Dalam hal ini, Kode Etik Jurnalistik juga telah menyebutkan bahwa jurnalis harus memiliki etikad dan sikap independensi. “Bahkan jurnalis juga tidak boleh menekan atau mengintervensi narasumber. Dari sikap tersebut artinya jurnalis tersebut beretikad baik,” ungkapnya.

Lanjut Prawira, kenyamanan narasumber pun harus dipenuhi oleh jurnalis ketika hendak melakukan wawancara. Ia dengan tegas melarang sikap agresif yang dilakukan oleh jurnalis yang dapat menimbulkan keresahan narasumber. “Jika ada jurnalis atau wartawan seagresif itu, narasumber harus meminta ruang hak jawabnya. Tentunya Dewan Pers akan melakukan screening ke media tempat jurnalis bekerja terlebih dulu sebelum melakukan tindakan,” jelas Prawira.

Prawira memberikan sudut pandangnya terkait adanya pemblokiran nomor wartawan usai melakukan wawancara. Ia mengatakan tentunya harus diperhatikan alasan pemblokiran itu, jika ketidaknyamanan menjadi alasan dan tidak ada kepentingan terkait validasi data, maka narasumber berhak melaporkan kejadian tersebut ke Dewan Pers.

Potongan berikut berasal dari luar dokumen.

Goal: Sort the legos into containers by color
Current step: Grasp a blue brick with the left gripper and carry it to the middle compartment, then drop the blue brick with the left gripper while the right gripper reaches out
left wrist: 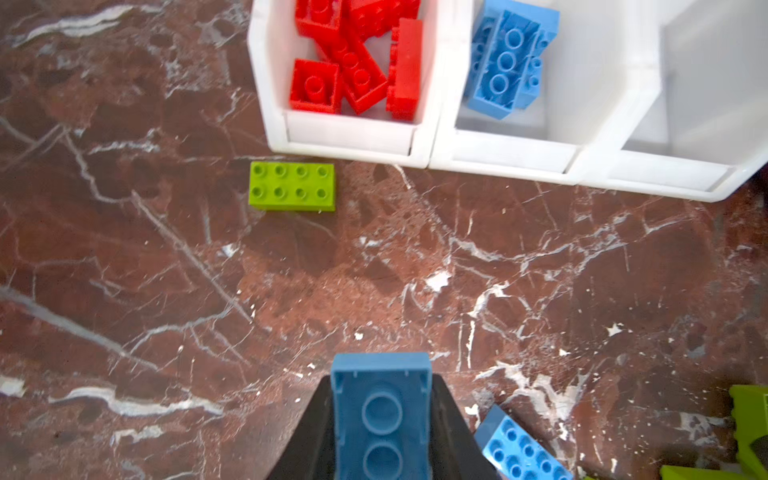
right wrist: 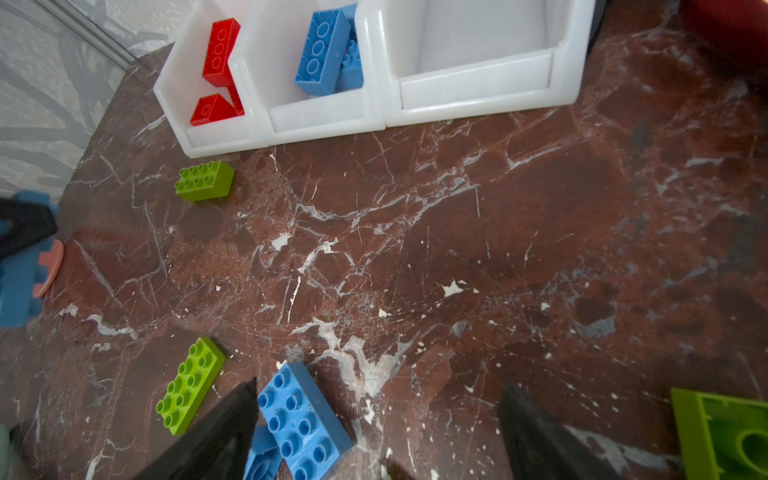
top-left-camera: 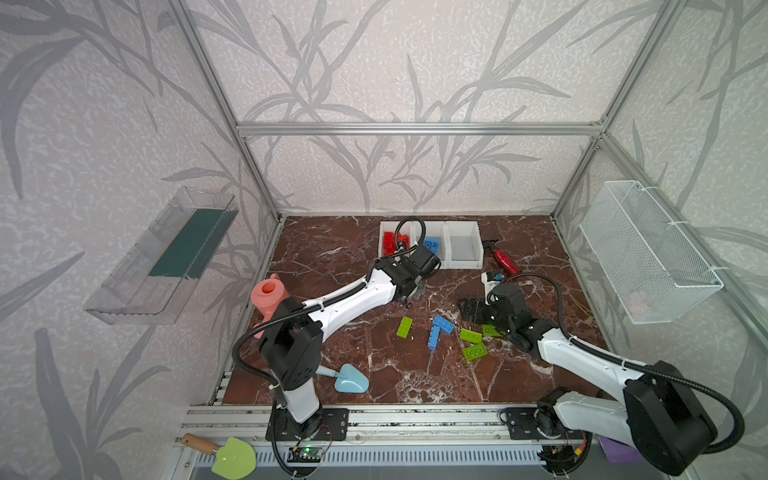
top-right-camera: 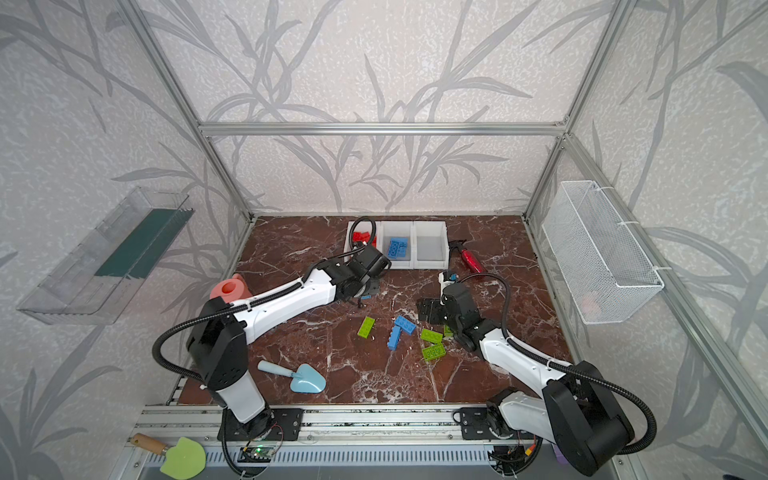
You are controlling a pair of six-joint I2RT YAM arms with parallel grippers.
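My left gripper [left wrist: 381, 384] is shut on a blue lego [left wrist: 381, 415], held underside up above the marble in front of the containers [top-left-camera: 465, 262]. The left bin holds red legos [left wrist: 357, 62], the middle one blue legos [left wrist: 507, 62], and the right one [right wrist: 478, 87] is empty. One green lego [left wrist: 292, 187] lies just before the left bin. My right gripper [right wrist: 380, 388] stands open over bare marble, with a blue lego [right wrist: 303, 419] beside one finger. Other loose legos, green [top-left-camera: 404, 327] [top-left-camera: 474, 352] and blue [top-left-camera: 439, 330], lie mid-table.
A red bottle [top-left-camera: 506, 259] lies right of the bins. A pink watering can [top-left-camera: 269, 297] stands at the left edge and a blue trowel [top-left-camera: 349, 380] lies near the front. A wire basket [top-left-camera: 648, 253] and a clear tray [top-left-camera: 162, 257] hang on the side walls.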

“Seperti yang tercantum pada Kode Etik Jurnalistik, esensi Etikad itu tentunya tidak hanya berpengaruh pada jurnalis itu sendiri, akan tetapi juga mengacu pada kenyamanan narasumber,” tegasnya.

Ia menambahkan, Dewan Pers tentunya akan mencari tahu terkait ada atau tidaknya unsur pidana. “Jika ada unsur pidana, seperti pengancaman, jelas laporkan ke pihak berwajib,” tambahnya.

Terlebih lagi lanjut Prawira, Dewan Pers akan meninjau ulang apakah media tersebut benar-benar telah memiliki badan hukum. Jika media tersebut memiliki badan hukum, maka Dewan Pers tentu akan memberikan sanksi tegas kepada media tersebut.

Saat disinggung tanggapan terkait fenomena tersebut, Prawira menjelaskan bahwa AJI Palembang juga turut menjaga ekosistem profesionalisme jurnalis dan media di Indonesia, khususnya di Sumsel.

Tidak lupa Prawira bersama AJI mengajak seluruh jurnalis untuk menjaga ekosistem media di Indonesia dengan cara bekerja secara profesional.

Kode Etik Jurnalistik dibuat tidak hanya untuk melindungi jurnalis, tetapi juga melindungi narasumber dari jurnalis yang tidak bisa bekerja profesional.

“Jangankan narasumber, kalau warga tidak nyaman dengan suatu berita yang tayang di media, tentu bisa dilaporkan ke Dewan Pers,” tegasnya.

“Jika ada jurnalis bekerja tidak profesional, laporkan ke Dewan Pers,” pungkasnya.